Split mechanical seals, where to use them


Split seals can be used to convert packed pumps to mechanical seals and to replace solid type mechanical seals. In another section of this CD I discussed the reasons you would want to convert a packed pump to a mechanical seal, now we will look at a few areas where the split seal has a real advantage over solid seals. :

Fire pumps

  • Many fire codes will not allow you to remove the packing from a fire pump. The split seal can easily be installed outside of the stuffing box with the packing left inside. Fire pumps leak a great deal and it is not unusual to have a “jockey pump” run twenty four hours a day trying to keep the fire main pressurized as this leakage occurs. Many fire pumps have been converted to a mechanical seal and in just about every case the “jockey” pump has stopped running.

Awkward locations

  • Sometimes it is just too difficult to pull a pump to change the packing sleeve or mechanical seal. Most split seal applications can be done in less than an hour, with the pump left in place.

Any time down time is expensive.

  • Whenever a solid seal wears out or fails, it takes a considerable amount of time to pull the pump and change the seal. Split seals do not have this problem. In some cases this “down time” can cost thousands of dollars.

Hazardous areas

  • The worker can fix the leak and then get out of the area in a hurry. Radioactive environments are an example of this problem. In many cases the old packing and sleeve, or failed mechanical seal does not have to be removed to install a Split seal.

No realignment between the pump and driver is needed because the equipment was not disassembled

  • The coupling and motor do not have to be pulled and therefore realignment is no longer necessary. Even if you have the latest Laser equipment, it still takes a long time to align a driver and pump properly.

No need to overhaul the pump most of the time.

  • Good split seals will not wear a shaft, so there is no need to pull the bearings unless they have been damaged. You change only the seal, not the shaft and bearings. To prevent all damage to the shaft you should replace the bearing lip or grease seals with positive face seals or the labyrinth type that work better and do not damage expensive shafts.

No damage to the pump.

  • Since the pump is not being disassembled there is less chance of damaging something during the seal or sleeve change. Often there are no spare parts available for some of the older pumps. Usually there is nothing wrong with the pump&emdash; only the leakage is the problem.

The pump cannot be repacked. The stuffing box or sleeve is too far worn.
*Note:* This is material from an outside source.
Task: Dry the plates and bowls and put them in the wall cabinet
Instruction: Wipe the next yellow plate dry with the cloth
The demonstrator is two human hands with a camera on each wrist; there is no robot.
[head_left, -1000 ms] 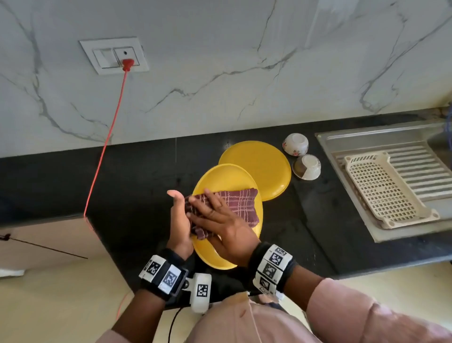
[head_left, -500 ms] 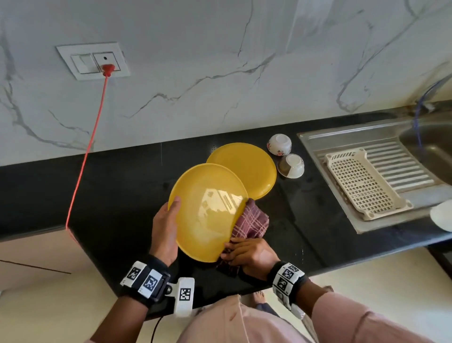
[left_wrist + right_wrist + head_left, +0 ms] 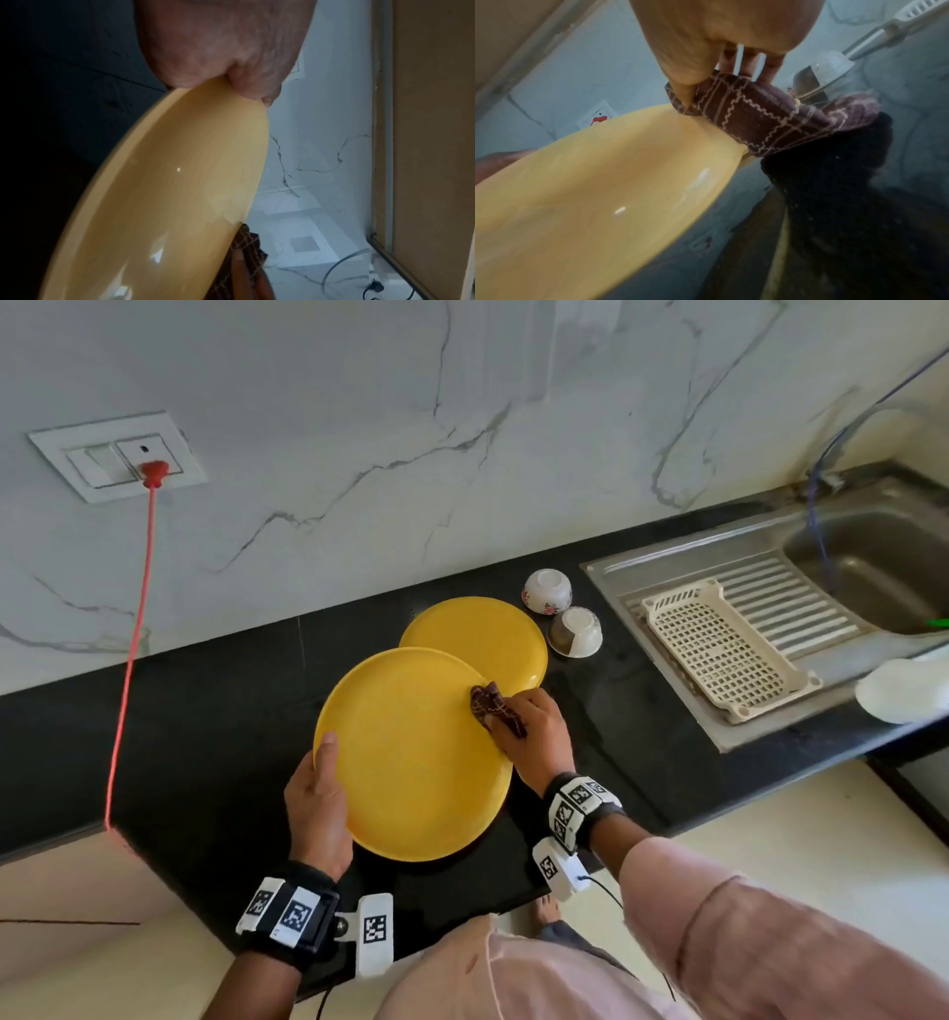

  • In many cases the inside of the packing chamber has corroded or the metal has fatigued causing the packing to rotate with the shaft. The face of the stuffing box can easily be repaired with available commercial products and a split seal installed outside of the packing chamber. There is seldom any need to remove the damaged sleeve during these installation.

Mixers and agitators.

  • Disassembly of this equipment is always a problem. Many times it pays to install a split bushing in the bottom of the packing chamber to help stabilize the shaft. For those mixer designs that do not require emptying to change the seal, a split sleeve can be installed under the split seal.

Systems that have to be sterilized

  • In some instances a split seal can be sterilized and then installed without having to sterilize the entire system. This often happens when the pump has to be removed from the piping.

The pump insulation does not have to be removed.

  • Many pumps have been insulated with asbestos packing and its removal is an involved and costly process. Split seals can usually be installed with no need to remove this installation.

Seal repair and disposal problems.

  • Split seal components are easily replaceable and do not take up any volume. There is no need to send seals back to the manufacture or any other facility for rebuilding. Repair can be done by the mechanic at a cost that is usually lower than comparable size solid seals. Recent “Right to know laws” has created an urgent need for these designs.

No multiple trades needed

  • Split seals can be installed by one man in less than an hour. No need for multiple trades and the multiple work orders involved.

Split seals can back up existing seals.

  • If a double seal is necessary, you can usually install a split mechanical seal behind the present seal to protect the product and area in the event the present seal fails. A convection tank using anti freeze or any compatible liquid can be installed between the seals as a barrier fluid. This system works well with exotic metal pumps also. A 316 stainless steel split seal can often back up an exotic metal seal because it will only be activated when the first seal fails.

Emergency repair.

  • You can install a split seal on a leaking pump and stop the leakage until you have time to replace the seal that was specified for the pump. If there is not enough room between the seal gland and the first obstruction you can cut off the existing gland and leave the leaking rotary unit attached to the shaft inside the stuffing box.


  • Using split seals you can convert packed pumps at a much faster rate. In fact there is no longer any need to wait until turn around time to fix or convert leaking pieces of rotating equipment.

There are some limitations to split seals:

  • At the time I wrote this article split seals were not available in all of the metallurgies and shaft sizes we find with non-split designs.
  • There is some question as to whether single split seals will ever be able to pass a fugitive emission test.

There is no longer any need to speculate if a seal will work in a given application. You can always install a split seal and learn the answer during the present work shift. A typical stationary split seal application is accomplished in less than one hour with twenty to thirty minutes being more common as the mechanic gains experience.